A new, transformative filtration-based technology for the isolation and enrichment of cells has been found to be more efficient and faster than traditional technology used for cell separation
A new, transformative filtration-based technology for the isolation and enrichment of cells, a critical first step in the development of therapies to repair or replace diseased or damaged tissues and organs, has been found to be more efficient and faster than traditional technology used for cell separation.
These findings were presented at the International Society for Cellular Therapy (ISCT) annual meeting in Berlin, Germany.
The Pall Filter Harvest System was found to have the potential to become a valuable tool to help realise the promise of regenerative medicine, a field that scientists believe could produce significant breakthroughs in the treatment of heart disease, cancer, diabetes, bone injury and many other acute and chronic conditions.

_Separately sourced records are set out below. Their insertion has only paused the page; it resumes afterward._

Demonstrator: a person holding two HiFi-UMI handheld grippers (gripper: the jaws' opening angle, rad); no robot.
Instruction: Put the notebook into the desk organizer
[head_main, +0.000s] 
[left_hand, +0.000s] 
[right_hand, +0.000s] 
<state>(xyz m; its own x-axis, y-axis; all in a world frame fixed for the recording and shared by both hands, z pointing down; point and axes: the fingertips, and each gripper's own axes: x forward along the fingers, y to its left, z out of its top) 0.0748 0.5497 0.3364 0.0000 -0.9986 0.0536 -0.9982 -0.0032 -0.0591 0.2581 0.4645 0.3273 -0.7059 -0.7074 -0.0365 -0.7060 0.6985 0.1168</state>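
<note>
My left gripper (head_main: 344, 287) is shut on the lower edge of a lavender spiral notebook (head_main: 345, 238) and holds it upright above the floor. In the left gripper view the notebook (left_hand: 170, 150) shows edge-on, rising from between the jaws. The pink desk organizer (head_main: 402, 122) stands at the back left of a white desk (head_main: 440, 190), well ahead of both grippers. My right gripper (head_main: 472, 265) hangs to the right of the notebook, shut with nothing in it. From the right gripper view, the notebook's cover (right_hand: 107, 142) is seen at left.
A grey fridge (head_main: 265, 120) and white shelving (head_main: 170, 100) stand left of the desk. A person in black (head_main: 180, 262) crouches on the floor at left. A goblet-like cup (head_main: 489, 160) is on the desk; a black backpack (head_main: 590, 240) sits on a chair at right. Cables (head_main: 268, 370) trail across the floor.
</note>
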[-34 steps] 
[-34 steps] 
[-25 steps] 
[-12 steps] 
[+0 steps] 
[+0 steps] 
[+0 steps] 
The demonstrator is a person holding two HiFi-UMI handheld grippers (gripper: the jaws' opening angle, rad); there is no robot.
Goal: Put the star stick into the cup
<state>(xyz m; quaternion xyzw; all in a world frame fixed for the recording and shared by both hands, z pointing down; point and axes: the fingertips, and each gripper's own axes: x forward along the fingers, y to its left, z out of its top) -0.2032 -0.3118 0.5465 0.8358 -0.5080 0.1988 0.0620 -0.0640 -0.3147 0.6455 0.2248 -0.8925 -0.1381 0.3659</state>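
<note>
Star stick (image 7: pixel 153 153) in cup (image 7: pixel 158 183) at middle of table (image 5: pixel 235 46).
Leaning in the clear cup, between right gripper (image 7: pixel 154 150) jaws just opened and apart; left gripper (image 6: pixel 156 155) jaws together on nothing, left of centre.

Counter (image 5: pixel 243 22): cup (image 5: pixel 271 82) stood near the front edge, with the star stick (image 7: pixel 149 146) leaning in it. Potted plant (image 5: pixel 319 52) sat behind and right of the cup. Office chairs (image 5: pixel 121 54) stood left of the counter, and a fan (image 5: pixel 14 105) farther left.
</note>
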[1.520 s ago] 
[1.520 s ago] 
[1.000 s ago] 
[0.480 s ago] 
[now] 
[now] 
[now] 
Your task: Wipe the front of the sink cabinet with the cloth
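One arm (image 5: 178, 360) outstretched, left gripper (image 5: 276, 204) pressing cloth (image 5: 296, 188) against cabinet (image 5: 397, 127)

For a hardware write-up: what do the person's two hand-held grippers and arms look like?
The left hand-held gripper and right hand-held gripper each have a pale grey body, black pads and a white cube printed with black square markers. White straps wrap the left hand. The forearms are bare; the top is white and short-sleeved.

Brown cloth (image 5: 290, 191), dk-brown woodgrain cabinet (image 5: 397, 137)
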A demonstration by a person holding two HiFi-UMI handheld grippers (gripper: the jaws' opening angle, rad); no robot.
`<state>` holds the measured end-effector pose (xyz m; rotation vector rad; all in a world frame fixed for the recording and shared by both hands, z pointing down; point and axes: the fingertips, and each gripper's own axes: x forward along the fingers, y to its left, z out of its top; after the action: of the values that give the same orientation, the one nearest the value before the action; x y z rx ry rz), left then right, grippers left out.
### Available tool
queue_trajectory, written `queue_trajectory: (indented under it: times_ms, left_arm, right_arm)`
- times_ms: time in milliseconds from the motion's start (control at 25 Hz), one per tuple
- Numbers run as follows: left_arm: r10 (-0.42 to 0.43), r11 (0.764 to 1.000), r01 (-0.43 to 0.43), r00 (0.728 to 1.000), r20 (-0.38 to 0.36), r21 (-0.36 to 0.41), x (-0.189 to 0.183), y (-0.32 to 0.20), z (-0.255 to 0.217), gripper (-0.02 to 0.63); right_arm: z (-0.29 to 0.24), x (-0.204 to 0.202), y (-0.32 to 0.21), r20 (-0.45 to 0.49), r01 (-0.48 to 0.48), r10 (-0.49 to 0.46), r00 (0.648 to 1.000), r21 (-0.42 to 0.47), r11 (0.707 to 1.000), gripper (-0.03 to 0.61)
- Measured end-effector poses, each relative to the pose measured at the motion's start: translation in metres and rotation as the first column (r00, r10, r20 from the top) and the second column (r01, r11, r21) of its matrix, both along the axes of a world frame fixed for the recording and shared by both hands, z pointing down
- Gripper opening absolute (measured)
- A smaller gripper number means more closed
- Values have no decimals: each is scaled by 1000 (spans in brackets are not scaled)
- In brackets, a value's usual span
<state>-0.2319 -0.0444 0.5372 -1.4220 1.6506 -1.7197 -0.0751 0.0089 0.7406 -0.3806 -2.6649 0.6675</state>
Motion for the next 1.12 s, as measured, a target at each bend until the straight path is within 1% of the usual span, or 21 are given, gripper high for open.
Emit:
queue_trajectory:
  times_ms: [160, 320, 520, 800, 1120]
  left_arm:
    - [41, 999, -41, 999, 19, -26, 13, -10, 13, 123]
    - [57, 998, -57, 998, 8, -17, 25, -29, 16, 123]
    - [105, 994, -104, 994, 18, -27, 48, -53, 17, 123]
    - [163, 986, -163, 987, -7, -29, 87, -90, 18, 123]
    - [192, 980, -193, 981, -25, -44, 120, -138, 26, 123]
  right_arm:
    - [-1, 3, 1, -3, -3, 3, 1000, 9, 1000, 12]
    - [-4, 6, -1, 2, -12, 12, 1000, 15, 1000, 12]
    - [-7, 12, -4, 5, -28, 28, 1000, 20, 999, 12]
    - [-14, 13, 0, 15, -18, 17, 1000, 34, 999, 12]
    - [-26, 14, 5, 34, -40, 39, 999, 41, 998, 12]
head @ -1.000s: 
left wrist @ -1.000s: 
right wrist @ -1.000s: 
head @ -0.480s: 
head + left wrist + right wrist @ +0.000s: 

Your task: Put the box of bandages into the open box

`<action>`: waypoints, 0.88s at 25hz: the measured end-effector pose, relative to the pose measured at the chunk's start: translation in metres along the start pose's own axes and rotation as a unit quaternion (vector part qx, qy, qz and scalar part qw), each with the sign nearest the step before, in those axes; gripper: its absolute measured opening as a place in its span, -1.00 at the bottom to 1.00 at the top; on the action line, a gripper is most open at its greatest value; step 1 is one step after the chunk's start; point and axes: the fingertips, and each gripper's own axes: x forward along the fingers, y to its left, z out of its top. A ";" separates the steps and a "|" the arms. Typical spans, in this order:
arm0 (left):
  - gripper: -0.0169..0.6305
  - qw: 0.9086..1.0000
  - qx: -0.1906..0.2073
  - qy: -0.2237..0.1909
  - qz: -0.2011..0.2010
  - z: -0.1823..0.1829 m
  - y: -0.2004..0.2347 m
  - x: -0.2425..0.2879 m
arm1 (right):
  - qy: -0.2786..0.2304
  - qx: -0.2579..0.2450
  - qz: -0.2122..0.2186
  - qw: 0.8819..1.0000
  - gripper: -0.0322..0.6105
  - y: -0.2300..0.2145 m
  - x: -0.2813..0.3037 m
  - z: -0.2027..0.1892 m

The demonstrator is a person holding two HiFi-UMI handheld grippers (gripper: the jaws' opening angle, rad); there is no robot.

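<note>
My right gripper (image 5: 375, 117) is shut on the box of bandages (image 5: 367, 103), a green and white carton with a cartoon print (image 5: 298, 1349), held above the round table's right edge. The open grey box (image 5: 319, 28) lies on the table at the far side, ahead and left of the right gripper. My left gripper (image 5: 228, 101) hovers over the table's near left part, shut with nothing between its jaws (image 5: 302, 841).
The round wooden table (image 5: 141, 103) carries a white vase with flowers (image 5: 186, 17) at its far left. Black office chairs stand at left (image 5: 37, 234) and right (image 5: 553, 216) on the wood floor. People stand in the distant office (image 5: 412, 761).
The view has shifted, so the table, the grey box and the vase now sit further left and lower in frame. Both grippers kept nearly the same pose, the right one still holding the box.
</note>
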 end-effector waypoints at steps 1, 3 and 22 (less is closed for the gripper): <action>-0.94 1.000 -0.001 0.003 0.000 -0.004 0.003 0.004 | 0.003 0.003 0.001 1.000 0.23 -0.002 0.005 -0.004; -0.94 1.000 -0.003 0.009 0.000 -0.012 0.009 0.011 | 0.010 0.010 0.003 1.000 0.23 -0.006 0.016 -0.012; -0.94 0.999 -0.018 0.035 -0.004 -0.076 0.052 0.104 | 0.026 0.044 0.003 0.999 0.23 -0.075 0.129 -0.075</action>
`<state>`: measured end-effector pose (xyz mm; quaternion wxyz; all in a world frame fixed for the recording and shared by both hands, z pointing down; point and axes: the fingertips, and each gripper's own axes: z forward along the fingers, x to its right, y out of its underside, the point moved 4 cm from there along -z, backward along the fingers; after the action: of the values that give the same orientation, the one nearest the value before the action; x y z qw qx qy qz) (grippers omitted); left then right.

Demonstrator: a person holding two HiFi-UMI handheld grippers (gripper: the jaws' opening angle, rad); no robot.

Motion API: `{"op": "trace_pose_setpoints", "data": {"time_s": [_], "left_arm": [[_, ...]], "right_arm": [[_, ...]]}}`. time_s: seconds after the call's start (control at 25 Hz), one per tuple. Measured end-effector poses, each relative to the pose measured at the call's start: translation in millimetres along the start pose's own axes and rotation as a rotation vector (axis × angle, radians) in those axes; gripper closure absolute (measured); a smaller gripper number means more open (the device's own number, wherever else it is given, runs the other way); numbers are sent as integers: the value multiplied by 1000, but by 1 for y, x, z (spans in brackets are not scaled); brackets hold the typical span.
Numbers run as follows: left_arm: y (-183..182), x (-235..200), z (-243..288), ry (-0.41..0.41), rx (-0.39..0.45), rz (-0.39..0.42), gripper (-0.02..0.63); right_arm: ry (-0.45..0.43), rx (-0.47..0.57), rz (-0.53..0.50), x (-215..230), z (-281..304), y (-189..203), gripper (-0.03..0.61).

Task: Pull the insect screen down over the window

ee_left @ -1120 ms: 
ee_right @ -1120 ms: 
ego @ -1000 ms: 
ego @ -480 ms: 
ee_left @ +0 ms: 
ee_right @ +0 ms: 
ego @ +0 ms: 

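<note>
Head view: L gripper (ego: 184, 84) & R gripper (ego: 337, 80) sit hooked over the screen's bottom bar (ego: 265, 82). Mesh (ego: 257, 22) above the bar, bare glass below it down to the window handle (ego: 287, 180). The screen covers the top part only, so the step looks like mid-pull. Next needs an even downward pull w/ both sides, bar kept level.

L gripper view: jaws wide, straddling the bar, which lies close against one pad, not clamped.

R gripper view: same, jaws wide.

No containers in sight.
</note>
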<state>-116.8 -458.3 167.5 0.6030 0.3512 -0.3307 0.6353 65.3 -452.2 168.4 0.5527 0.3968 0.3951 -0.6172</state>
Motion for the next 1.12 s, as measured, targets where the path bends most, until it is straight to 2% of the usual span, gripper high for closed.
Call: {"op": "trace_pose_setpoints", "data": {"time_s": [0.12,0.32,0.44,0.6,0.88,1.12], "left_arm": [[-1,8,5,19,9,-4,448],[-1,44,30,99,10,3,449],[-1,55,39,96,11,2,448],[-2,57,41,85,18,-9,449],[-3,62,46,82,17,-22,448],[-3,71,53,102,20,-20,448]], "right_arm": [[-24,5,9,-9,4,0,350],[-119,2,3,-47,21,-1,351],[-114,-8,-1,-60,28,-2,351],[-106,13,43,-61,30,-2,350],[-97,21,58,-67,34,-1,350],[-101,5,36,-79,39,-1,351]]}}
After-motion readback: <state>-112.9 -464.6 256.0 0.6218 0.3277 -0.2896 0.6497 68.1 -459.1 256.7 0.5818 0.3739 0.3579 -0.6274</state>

Lisa Bradbury, director, R+D cell therapy, Pall Life Sciences, presented data comparing the Pall Filter Harvest System to a traditional open-system, density gradient, centrifuge-based method for isolation of mononuclear cells (MNC) from whole blood.
The Pall Filter Harvest System was found to significantly reduce processing time; it can be performed in less than 15 minutes compared to an average processing time of about 2.5 to 4 hours with the Ficoll gradient technique.
The Filter Harvest System also exhibited higher yield of MNCs for significantly better recovery (60 to 95 percent) than the Ficoll method.
The Pall Filter Harvest system can be used as a closed system that adheres to Good Manufacturing Practice (cGMP), furthering the ability to comply with increasingly stringent regulations for safe, reproducible and efficacious cell products.
In addition to rapid processing, the Pall system can be performed at point of use (operating room).
It does not require the addition of laboratory equipment or trained technicians, as the method is easy to learn and use.
"Researchers and companies working in cell therapy expressed the need to find better and easier ways to isolate and enrich cells that result in higher cell yield, faster processing time, ease of use and are also more likely to meet future regulatory requirements," stated Judy Angelbeck, senior vice president, Pall New Technologies.
"Pall was able to translate its material science expertise on the interactions between media and cells based on our long-standing leadership in blood filtration to develop this new approach to cell harvesting." The Pall system can be used to harvest cells from a broad range of biological samples including peripheral blood, bone marrow and umbilical cord blood.
The company is currently working with several companies in applying its filter harvest system to the development of innovative cell-based therapies in a variety of therapeutic areas, including orthopaedics.
"We are pleased that Pall technology can play a key role in the revolutionary advances now occurring in medicine by providing researchers with the tools to take novel cell therapies from the laboratory into the clinic, as part of our goal to make cell therapy safe, routine and simple," Angelbeck added.
Regenerative medicine, which includes cell therapy, is a promising area of scientific research with application in the treatment and cure of a rapidly expanding list of diseases and injuries.
Scientists believe cell-based therapies could be used to repair damaged heart muscle following a heart attack, replace skin for burn victims, restore movement after a spinal cord injury and regenerate pancreatic tissue to produce insulin for people with diabetes.
Regenerative medicine promises to improve health and quality of life by supporting and activating the body's natural healing abilities.